→ Problem statement
Show every line of the material that follows in which the word "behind" occurs.

===== Task material =====

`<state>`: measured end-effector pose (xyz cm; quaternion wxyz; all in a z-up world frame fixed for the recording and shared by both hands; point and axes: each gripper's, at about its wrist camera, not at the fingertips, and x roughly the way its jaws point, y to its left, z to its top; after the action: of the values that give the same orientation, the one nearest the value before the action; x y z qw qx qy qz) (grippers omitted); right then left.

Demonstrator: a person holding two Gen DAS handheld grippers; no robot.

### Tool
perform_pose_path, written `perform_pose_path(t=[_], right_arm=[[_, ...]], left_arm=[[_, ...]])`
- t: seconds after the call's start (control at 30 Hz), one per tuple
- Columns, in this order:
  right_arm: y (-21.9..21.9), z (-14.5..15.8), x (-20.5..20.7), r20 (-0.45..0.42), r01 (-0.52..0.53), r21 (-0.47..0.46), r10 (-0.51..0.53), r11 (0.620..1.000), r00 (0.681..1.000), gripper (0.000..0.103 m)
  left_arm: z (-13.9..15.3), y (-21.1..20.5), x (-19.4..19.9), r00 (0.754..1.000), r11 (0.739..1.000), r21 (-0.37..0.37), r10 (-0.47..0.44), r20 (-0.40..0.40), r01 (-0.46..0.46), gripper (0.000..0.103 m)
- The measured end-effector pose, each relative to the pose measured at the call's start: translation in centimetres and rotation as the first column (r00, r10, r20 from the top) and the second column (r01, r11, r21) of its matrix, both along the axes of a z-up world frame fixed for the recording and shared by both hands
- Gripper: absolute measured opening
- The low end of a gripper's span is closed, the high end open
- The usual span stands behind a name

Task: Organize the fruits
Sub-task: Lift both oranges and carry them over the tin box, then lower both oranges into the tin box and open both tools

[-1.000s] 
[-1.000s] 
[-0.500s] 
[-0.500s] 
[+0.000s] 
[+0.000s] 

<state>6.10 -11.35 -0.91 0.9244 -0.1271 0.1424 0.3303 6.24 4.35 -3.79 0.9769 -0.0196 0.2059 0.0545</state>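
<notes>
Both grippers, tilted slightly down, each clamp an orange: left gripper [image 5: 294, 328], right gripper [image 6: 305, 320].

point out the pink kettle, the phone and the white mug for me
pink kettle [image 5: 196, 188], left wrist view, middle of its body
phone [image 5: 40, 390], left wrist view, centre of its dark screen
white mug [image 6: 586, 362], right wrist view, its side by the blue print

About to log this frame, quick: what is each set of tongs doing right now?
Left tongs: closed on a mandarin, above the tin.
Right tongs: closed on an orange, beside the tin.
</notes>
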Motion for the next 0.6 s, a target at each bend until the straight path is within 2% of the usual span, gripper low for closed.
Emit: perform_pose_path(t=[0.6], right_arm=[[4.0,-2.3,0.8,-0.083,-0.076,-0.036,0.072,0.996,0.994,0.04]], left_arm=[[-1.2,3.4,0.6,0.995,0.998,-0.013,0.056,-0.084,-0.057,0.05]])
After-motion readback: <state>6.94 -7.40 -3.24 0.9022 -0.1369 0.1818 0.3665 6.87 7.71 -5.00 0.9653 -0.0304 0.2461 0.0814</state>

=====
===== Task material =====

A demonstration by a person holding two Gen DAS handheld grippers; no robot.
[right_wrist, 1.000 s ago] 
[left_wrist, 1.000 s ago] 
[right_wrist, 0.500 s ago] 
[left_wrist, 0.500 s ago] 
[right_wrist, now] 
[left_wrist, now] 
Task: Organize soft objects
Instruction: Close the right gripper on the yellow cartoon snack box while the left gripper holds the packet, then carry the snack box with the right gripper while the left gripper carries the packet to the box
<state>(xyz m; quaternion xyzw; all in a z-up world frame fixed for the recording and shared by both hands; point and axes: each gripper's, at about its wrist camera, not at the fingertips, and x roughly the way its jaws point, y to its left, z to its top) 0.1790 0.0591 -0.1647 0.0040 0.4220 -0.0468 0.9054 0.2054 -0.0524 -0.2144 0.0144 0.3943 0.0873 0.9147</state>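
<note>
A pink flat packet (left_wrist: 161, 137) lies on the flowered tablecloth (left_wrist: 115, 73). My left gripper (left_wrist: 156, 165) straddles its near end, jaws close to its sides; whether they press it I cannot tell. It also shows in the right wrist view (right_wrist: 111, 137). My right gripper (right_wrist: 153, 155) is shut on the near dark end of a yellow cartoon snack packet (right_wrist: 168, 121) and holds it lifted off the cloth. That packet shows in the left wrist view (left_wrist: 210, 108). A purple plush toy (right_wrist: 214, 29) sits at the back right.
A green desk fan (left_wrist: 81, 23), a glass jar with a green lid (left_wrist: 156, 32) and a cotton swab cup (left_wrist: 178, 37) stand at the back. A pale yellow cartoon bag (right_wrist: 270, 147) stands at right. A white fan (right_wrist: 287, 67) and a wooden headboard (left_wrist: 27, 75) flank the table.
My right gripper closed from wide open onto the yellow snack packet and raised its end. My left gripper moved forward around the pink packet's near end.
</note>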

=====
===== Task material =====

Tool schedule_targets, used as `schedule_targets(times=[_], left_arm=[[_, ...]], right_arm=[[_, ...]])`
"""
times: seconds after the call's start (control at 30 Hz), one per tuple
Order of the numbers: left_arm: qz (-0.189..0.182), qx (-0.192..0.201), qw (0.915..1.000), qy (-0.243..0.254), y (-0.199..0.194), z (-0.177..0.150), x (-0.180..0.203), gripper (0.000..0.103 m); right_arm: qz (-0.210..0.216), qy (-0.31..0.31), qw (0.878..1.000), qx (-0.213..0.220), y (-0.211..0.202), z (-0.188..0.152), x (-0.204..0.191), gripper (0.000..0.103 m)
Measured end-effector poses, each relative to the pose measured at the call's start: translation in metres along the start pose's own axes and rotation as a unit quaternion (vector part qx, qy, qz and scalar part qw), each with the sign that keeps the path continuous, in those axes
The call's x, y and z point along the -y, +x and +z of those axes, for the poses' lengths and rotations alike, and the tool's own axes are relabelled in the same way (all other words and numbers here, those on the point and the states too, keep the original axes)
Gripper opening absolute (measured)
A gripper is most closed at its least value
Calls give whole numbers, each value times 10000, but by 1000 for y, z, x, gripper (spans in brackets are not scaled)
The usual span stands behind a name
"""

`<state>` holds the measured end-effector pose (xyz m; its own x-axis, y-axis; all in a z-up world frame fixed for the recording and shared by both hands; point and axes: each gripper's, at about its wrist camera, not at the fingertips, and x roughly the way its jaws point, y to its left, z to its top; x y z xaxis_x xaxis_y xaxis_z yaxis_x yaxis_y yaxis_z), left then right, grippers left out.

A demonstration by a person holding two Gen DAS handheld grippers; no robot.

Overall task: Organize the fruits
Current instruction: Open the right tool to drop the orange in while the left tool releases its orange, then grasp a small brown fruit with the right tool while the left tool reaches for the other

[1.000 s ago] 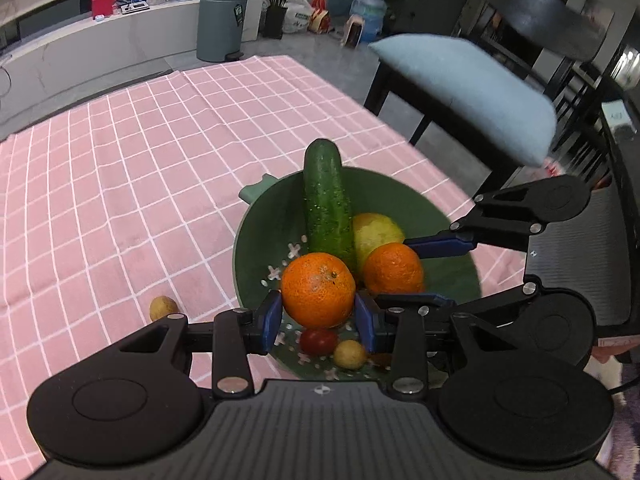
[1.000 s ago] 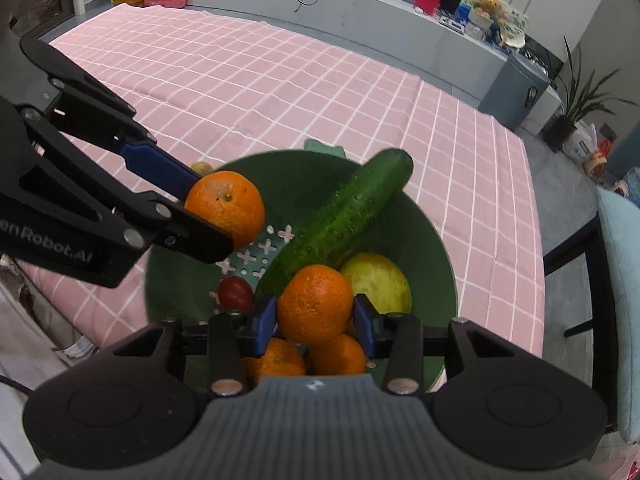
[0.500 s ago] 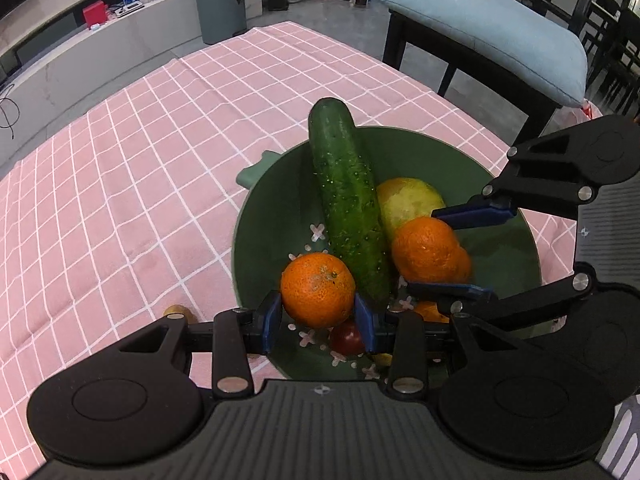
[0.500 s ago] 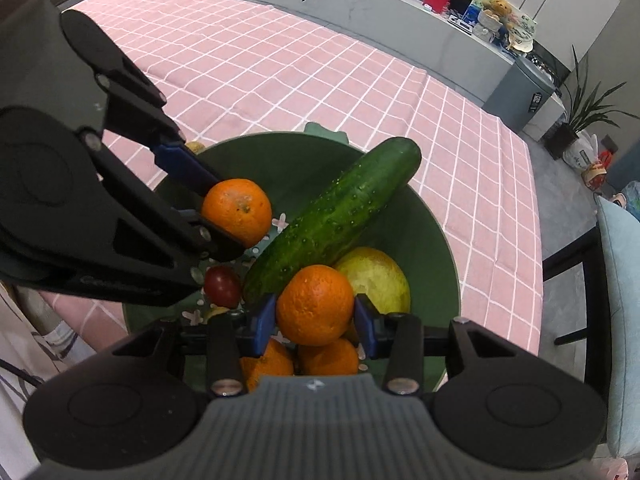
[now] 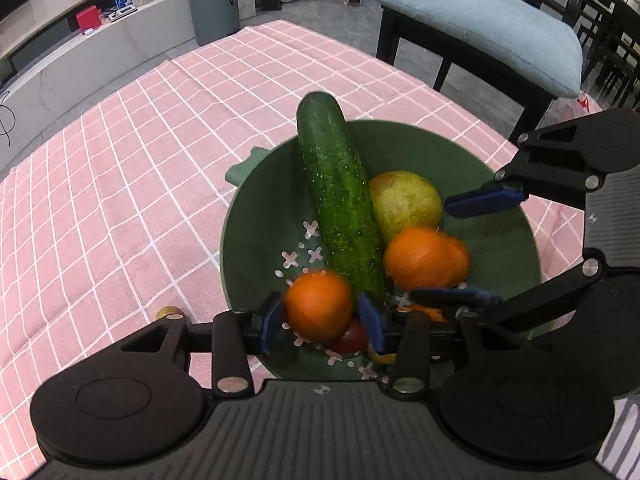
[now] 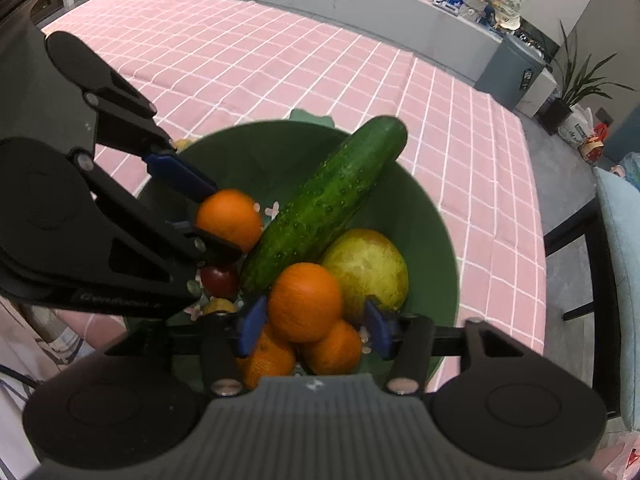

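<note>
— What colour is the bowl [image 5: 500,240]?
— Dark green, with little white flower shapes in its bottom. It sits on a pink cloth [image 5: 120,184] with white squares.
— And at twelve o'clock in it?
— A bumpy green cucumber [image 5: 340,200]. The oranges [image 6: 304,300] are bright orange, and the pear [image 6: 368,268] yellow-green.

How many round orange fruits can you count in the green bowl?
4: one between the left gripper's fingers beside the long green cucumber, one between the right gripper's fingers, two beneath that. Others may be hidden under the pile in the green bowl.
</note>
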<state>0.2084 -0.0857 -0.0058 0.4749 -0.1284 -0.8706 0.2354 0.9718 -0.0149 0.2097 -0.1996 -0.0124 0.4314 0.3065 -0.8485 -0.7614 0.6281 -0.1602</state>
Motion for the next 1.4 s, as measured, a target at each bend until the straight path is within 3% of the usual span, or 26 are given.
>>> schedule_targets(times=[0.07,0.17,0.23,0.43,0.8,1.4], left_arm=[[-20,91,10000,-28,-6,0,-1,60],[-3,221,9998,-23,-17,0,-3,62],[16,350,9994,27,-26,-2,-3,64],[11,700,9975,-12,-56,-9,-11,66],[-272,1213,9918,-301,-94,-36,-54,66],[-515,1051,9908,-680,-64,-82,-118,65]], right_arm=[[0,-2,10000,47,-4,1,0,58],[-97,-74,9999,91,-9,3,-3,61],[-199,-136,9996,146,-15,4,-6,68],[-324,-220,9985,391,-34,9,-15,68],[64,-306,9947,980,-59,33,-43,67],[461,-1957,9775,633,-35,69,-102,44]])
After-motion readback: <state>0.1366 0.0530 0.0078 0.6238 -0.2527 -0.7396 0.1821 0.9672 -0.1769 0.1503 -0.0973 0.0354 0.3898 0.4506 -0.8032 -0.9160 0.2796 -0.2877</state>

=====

→ Answer to this exercise
- The usual span stands behind a name
The usual span stands behind a name

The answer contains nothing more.